First-Ever White House Conference on HIV and AIDS
President Bill Clinton convened the first White House Conference on HIV and AIDS on this day.
President Clinton’s active support for HIV and AIDS programs reversed the neglect by Presidents Ronald Reagan and George H. W. Bush. On Reagan’s delay in publicly speaking about the HIV/AIDS crisis, see September 17, 1985 — four years after HIV was first identified (January 5, 1981).

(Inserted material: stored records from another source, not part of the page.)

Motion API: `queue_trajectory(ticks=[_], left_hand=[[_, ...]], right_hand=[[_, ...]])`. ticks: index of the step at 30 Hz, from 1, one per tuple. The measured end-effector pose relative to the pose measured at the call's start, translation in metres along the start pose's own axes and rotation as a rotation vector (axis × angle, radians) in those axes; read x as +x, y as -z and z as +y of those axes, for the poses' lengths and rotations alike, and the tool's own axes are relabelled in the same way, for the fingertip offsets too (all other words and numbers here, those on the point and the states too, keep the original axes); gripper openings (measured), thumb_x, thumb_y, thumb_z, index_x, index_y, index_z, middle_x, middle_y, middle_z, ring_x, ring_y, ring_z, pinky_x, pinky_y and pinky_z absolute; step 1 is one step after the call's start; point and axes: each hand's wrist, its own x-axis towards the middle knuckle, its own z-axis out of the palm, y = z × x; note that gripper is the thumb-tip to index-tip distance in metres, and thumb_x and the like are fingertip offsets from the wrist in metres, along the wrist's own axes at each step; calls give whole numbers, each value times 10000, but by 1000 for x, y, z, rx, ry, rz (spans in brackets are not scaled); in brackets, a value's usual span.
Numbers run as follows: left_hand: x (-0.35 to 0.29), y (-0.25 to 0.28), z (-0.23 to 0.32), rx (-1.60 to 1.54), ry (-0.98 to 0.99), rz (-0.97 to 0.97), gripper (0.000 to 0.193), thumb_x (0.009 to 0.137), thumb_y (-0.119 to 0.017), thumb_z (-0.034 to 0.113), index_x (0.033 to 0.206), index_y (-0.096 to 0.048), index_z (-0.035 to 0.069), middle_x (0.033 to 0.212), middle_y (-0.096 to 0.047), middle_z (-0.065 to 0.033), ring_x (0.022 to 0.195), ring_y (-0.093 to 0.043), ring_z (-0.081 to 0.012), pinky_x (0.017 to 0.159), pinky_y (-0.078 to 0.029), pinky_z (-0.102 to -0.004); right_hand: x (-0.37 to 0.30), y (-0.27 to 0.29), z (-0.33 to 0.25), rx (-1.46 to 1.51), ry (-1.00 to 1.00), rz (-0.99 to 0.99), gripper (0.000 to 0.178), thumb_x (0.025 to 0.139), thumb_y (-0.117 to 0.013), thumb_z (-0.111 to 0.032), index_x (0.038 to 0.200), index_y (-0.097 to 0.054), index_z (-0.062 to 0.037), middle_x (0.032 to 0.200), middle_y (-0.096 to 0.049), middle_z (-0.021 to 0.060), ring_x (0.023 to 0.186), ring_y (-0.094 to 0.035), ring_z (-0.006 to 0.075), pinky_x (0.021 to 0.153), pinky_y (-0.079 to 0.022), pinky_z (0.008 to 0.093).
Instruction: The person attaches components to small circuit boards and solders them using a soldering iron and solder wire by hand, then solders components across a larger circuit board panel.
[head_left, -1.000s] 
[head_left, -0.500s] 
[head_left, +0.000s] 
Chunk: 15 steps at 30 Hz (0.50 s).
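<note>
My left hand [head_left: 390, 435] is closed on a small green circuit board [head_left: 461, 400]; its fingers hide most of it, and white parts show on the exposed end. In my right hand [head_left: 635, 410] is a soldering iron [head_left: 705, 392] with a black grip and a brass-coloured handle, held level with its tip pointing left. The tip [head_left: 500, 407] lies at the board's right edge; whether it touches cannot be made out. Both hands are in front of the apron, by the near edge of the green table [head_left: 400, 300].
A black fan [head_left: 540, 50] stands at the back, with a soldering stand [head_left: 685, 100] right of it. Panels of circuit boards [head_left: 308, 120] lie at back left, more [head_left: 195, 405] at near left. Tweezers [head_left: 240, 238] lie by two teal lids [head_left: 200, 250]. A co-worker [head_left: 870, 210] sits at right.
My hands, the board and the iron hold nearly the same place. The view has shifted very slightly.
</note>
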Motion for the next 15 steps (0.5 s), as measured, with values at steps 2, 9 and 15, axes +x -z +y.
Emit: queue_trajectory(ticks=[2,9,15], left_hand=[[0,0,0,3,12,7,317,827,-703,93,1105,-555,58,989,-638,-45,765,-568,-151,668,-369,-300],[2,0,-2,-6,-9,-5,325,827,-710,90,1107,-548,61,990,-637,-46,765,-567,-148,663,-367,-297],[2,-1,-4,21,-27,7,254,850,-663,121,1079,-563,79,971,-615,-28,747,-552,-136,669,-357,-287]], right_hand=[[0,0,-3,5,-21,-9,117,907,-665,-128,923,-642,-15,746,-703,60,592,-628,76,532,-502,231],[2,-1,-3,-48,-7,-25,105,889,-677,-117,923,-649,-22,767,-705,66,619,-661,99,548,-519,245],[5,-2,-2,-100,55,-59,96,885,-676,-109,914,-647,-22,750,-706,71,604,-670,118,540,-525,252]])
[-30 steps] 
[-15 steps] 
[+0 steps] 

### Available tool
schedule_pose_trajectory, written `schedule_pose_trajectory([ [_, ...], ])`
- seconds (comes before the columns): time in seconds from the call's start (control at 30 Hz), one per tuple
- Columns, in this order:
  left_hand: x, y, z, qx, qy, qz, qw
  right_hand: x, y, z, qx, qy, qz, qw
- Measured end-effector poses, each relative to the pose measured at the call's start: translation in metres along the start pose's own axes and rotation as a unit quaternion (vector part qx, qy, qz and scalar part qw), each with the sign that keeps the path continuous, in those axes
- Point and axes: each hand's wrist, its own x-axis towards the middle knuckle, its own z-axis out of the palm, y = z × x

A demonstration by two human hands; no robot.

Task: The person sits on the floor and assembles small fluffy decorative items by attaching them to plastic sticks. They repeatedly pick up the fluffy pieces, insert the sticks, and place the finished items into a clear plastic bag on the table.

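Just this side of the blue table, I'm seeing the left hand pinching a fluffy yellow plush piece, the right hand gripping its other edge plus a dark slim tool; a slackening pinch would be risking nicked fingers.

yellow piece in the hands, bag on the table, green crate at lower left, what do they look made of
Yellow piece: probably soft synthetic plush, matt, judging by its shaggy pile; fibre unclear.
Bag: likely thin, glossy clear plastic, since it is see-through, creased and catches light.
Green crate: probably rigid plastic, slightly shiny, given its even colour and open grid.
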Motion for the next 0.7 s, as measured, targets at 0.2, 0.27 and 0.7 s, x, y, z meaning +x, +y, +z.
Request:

By the end of 1995, more than 500,000 people in the U.S. had been diagnosed with AIDS. Partly as a result of a vigorous federal research effort that began after Reagan and Bush left office, the number of new AIDS/HIV infections and deaths every year declined dramatically.
Read President Clinton’s remarks at the Conference: http://www.presidency.ucsb.edu/ws/index.php?pid=50856&st=&st1=
Don’t miss: David France, How to Survive a Plague: The Inside Story of How Citizens and Science Tamed AIDS (1916)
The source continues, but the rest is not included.